The Steele dossier has been debunked.

Steele admitted in a recent court filing that he was hired for the purpose of providing information that would allow Hillary Clinton to challenge the validity of the 2016 election. Although a formal legal challenge was never mounted, the Steele dossier, which remains uncorroborated by the FBI, was used precisely for its intended purpose—including its role in obtaining a FISA warrant for spying on Trump campaign adviser Carter Page.

Michael Isikoff, the Yahoo News reporter who met with Steele in September 2016, recently admitted to having significant doubts regarding the dossier:

“When you actually get into the details of the Steele dossier, the specific allegations, we have not seen the evidence to support them, and, in fact, there’s good grounds to think that some of the more sensational allegations will never be proven and are likely false.”

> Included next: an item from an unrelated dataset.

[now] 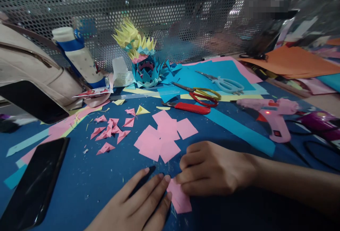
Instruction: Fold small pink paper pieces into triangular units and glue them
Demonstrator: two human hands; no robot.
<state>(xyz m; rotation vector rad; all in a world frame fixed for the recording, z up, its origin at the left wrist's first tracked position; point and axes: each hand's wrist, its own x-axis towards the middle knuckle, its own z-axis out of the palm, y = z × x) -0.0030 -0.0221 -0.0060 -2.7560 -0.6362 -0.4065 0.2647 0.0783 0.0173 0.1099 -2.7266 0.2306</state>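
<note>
Flat on the blue table lies a small piece of pink paper (181, 200) with a crease across it. The fingertips of my left hand (139, 202) rest at its left edge, fingers stretched out and spread. My right hand (212, 169) is curled over the paper's top right edge, fingers closed against it; the thumb side is partly hidden. Just beyond my hands are several loose pink paper squares (166, 135), overlapping. Small folded pink paper triangles (113, 126) lie in a loose heap to their left.
Behind the squares lie a red utility knife (192, 108), red-and-yellow scissors (204, 94) and light blue scissors (228, 84). A pink glue gun (276, 112) with a lit light stands right. A folded-paper model (145, 64) stands at the back. Two phones (37, 181) and a bottle (79, 57) are left.
</note>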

Former FBI Director James Comey recently testified that the Steele dossier wasn’t verified as of May 2017. Again, the dossier was used as the primary piece of evidence by the FBI to obtain the Page FISA warrant on Oct. 21, 2016.

The Steele dossier, written by a British national and former MI6 agent, was used by both the FBI and the CIA, and a summary of the document was provided directly to President Barack Obama. And yet, for all the weight attached to this document, most of its assertions have never been proven to be factual, many have been proven to be false, and it remains unverified to this day.

Which is perhaps fitting for a document originally intended to be used by Clinton to challenge the election in the then-unlikely event she lost.